# What you will do
Copy out the data so that nothing differs from the original.

[Given information]

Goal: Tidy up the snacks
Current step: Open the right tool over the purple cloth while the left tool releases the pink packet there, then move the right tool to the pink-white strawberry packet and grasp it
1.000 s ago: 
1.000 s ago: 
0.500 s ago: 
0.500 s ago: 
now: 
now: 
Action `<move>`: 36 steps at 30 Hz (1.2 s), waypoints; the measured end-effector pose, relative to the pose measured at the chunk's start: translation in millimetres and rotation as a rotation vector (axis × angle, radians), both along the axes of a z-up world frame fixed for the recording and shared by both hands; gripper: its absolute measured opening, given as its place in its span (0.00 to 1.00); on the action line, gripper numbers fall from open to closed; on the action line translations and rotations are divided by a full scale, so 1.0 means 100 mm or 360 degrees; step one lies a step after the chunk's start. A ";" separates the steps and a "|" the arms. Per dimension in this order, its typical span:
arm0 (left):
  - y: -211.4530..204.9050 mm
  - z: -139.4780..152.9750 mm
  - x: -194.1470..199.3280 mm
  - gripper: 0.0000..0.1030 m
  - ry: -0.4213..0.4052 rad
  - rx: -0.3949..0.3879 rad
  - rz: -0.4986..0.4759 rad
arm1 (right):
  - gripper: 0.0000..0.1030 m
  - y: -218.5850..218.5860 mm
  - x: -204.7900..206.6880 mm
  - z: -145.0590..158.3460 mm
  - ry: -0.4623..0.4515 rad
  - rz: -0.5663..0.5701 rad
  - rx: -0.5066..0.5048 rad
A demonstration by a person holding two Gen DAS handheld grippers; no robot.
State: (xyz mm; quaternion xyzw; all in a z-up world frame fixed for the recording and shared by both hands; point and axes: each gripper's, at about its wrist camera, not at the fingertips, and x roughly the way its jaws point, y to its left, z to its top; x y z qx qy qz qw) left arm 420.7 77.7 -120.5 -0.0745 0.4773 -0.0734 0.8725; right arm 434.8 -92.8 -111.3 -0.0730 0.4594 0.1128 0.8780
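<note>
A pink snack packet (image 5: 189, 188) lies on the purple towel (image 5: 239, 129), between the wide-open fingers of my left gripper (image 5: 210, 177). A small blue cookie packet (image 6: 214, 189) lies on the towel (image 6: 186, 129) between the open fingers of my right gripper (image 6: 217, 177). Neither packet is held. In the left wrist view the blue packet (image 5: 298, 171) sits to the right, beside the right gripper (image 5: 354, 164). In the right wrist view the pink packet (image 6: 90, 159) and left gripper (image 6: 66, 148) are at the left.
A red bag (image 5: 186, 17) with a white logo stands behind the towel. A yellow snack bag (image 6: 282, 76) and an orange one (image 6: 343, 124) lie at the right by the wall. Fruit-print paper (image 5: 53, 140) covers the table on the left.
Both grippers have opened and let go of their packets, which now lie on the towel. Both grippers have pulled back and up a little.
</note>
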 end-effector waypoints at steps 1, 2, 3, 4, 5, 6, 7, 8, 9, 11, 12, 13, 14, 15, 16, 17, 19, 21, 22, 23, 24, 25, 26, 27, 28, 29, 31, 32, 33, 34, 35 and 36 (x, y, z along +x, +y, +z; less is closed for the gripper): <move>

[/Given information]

# Written solution
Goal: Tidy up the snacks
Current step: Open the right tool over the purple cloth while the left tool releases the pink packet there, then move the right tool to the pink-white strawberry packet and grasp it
1.000 s ago: 
1.000 s ago: 
0.500 s ago: 
0.500 s ago: 
now: 
now: 
Action `<move>`: 36 steps at 30 Hz (1.2 s), waypoints; the measured end-effector pose, relative to the pose measured at the chunk's start: translation in millimetres and rotation as a rotation vector (axis × angle, radians), both along the axes of a z-up world frame fixed for the recording and shared by both hands; gripper: its absolute measured opening, given as its place in its span (0.00 to 1.00); on the action line, gripper numbers fall from open to closed; on the action line translations and rotations are divided by a full scale, so 1.0 means 100 mm or 360 degrees; step one lies a step after the chunk's start. A ";" separates the steps and a "|" the arms. Per dimension in this order, its typical span:
arm0 (left):
  - y: -211.4530..204.9050 mm
  - z: -139.4780..152.9750 mm
  - x: -194.1470..199.3280 mm
  - gripper: 0.0000..0.1030 m
  - ry: -0.4213..0.4052 rad
  - rx: -0.3949..0.3879 rad
  - rz: -0.4986..0.4759 rad
arm1 (right):
  - gripper: 0.0000..0.1030 m
  - y: -218.5850..218.5860 mm
  - x: -204.7900..206.6880 mm
  - z: -145.0590..158.3460 mm
  - ry: -0.4623..0.4515 rad
  - rz: -0.5663..0.5701 rad
  - rx: -0.5066..0.5048 rad
A demonstration by a person holding two Gen DAS handheld grippers; no robot.
State: (xyz mm; quaternion xyzw; all in a z-up world frame fixed for the recording and shared by both hands; point and axes: each gripper's, at about its wrist camera, not at the fingertips, and x roughly the way its jaws point, y to its left, z to its top; x y z qx qy qz qw) left arm 420.7 77.7 -120.5 -0.0745 0.4773 -0.0734 0.8725; right arm 434.8 -92.8 -111.3 -0.0730 0.4594 0.1128 0.8780
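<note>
A pink snack packet (image 5: 189, 188) lies on the purple towel (image 5: 239, 129), between the wide-open fingers of my left gripper (image 5: 210, 177). A small blue cookie packet (image 6: 214, 189) lies on the towel (image 6: 186, 129) between the open fingers of my right gripper (image 6: 217, 177). Neither packet is held. In the left wrist view the blue packet (image 5: 298, 171) sits to the right, beside the right gripper (image 5: 354, 164). In the right wrist view the pink packet (image 6: 90, 159) and left gripper (image 6: 66, 148) are at the left.
A red bag (image 5: 186, 17) with a white logo stands behind the towel. A yellow snack bag (image 6: 282, 76) and an orange one (image 6: 343, 124) lie at the right by the wall. Fruit-print paper (image 5: 53, 140) covers the table on the left.
Both grippers have opened and let go of their packets, which now lie on the towel. Both grippers have pulled back and up a little.
</note>
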 end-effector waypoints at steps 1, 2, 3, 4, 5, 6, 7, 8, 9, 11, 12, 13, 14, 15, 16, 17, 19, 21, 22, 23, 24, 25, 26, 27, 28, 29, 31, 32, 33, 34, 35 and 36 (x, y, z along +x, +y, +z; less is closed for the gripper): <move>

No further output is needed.